**Task goal:** Please copy every line with the string "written" from the entries below.

**** Provided data

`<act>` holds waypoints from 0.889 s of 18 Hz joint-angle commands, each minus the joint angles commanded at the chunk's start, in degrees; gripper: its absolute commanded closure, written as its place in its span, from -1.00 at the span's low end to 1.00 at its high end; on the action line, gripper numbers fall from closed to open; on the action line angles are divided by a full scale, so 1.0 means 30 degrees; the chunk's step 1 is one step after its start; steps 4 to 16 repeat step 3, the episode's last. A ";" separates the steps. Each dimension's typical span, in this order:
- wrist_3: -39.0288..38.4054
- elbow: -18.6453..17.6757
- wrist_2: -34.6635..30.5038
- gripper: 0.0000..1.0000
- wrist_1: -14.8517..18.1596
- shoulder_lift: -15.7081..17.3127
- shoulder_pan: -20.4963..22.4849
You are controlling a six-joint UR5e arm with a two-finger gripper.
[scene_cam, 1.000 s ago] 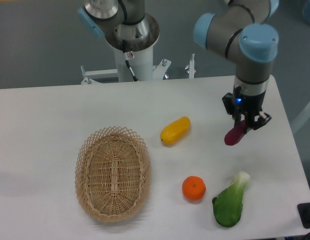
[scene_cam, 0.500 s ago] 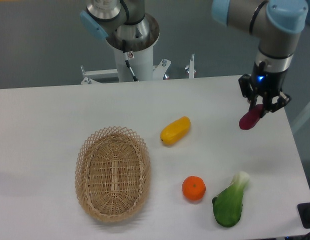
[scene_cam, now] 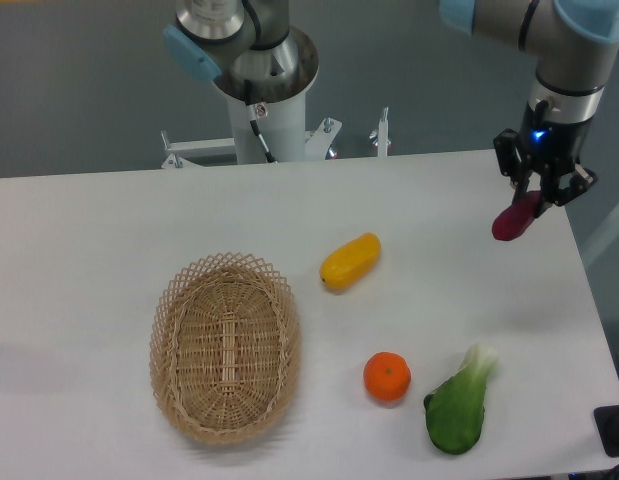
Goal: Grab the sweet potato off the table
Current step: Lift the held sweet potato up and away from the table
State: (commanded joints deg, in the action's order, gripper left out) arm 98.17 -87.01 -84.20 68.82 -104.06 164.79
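5 items across a white table (scene_cam: pixel 109 210), read left to right: oval wicker basket (scene_cam: pixel 226 345) at left; yellow oblong fruit (scene_cam: pixel 351 261) near centre; round orange (scene_cam: pixel 387 376) below it; leafy green vegetable (scene_cam: pixel 459 402) at lower right; sweet potato (scene_cam: pixel 517 217) at far right, off the surface, hanging tilted from the gripper (scene_cam: pixel 541 192). Fingers clamped narrow on the tuber's upper end, lower end free and angled down-left. Well apart from every other item. Pickup step judged essentially done, load clear of the tabletop. Next move, if any, calling only for a steady hold, firm enough to stop a smooth tuber sliding out.
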 joint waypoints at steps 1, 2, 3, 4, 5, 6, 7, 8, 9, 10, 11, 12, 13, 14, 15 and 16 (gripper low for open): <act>0.0000 0.0000 0.0000 0.49 0.0000 0.0000 0.0000; 0.0000 0.0029 0.0000 0.49 0.0000 0.0000 0.0000; 0.0000 0.0029 0.0000 0.49 0.0000 0.0000 0.0000; 0.0000 0.0029 0.0000 0.49 0.0000 0.0000 0.0000; 0.0000 0.0029 0.0000 0.49 0.0000 0.0000 0.0000; 0.0000 0.0029 0.0000 0.49 0.0000 0.0000 0.0000; 0.0000 0.0029 0.0000 0.49 0.0000 0.0000 0.0000; 0.0000 0.0029 0.0000 0.49 0.0000 0.0000 0.0000; 0.0000 0.0029 0.0000 0.49 0.0000 0.0000 0.0000; 0.0000 0.0029 0.0000 0.49 0.0000 0.0000 0.0000; 0.0000 0.0029 0.0000 0.49 0.0000 0.0000 0.0000; 0.0000 0.0029 0.0000 0.49 0.0000 0.0000 0.0000; 0.0000 0.0029 0.0000 0.49 0.0000 0.0000 0.0000; 0.0000 0.0029 0.0000 0.49 0.0000 0.0000 0.0000; 0.0000 0.0029 0.0000 0.49 0.0000 0.0000 0.0000; 0.0000 0.0029 0.0000 0.49 0.0000 0.0000 0.0000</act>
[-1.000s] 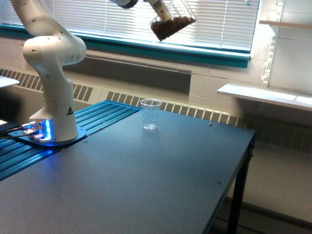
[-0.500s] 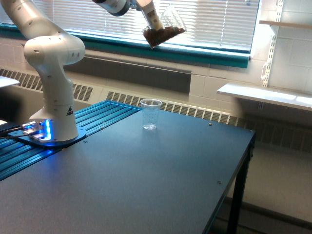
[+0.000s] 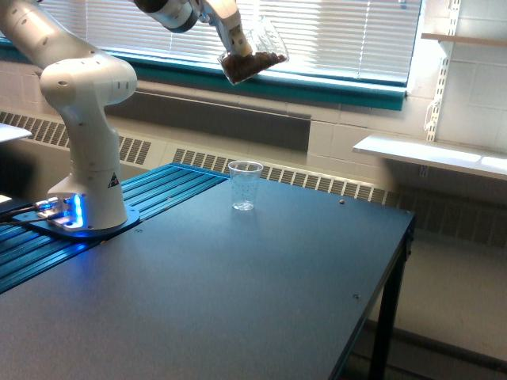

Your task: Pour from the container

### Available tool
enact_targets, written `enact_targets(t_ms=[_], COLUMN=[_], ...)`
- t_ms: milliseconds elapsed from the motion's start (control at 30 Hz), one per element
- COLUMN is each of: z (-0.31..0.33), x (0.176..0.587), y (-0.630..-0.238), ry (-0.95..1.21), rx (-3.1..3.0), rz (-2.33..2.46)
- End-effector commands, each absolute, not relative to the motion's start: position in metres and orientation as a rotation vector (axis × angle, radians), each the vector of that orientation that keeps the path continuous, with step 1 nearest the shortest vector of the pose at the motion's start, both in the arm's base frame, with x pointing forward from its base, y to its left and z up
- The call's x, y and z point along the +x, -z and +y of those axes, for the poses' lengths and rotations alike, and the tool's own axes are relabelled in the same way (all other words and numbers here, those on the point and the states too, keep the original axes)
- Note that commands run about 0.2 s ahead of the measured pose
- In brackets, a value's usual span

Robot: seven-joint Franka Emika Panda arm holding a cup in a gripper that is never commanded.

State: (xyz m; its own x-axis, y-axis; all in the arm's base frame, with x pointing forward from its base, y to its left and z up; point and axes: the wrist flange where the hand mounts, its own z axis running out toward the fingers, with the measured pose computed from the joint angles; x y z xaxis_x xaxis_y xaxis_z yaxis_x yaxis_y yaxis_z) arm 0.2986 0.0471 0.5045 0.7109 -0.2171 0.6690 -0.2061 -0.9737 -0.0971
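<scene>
High in the exterior view, my gripper (image 3: 235, 39) is shut on the container (image 3: 253, 54), a clear rounded cup with dark brown granules lying in its lower side. The container is tilted, its mouth turned toward the exterior view's right. It hangs well above the dark table (image 3: 238, 301). A smaller clear speckled plastic cup (image 3: 245, 186) stands upright on the table, far below the container and about level with it sideways. No granules are falling.
The arm's white base (image 3: 87, 158) stands at the exterior view's left on blue ribbed rails (image 3: 158, 190). A window with blinds (image 3: 341, 36) lies behind. A white shelf (image 3: 432, 154) is at the exterior view's right. The table edge drops off at the right.
The gripper has carried the container toward the exterior view's left and slightly down, and the container's tilt has lessened. The small cup has not moved.
</scene>
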Motion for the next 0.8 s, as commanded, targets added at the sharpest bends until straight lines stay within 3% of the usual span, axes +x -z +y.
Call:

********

**Exercise answer:**
`<act>` holds waypoints from 0.889 s of 18 Hz joint-angle commands, each minus the joint angles commanded at the chunk's start, in degrees; gripper: its absolute commanded closure, written as its place in its span, from -1.00 at the span's low end to 1.00 at its high end; on the action line, gripper numbers fall from closed to open; on the action line angles are divided by a full scale, so 1.0 means 30 degrees; the chunk's step 1 is one step after its start; steps 4 to 16 repeat step 3, the episode's last. A ";" separates the steps. Each dimension's typical span, in this order:
enact_targets, written `enact_targets(t_ms=[_], COLUMN=[_], ...)`

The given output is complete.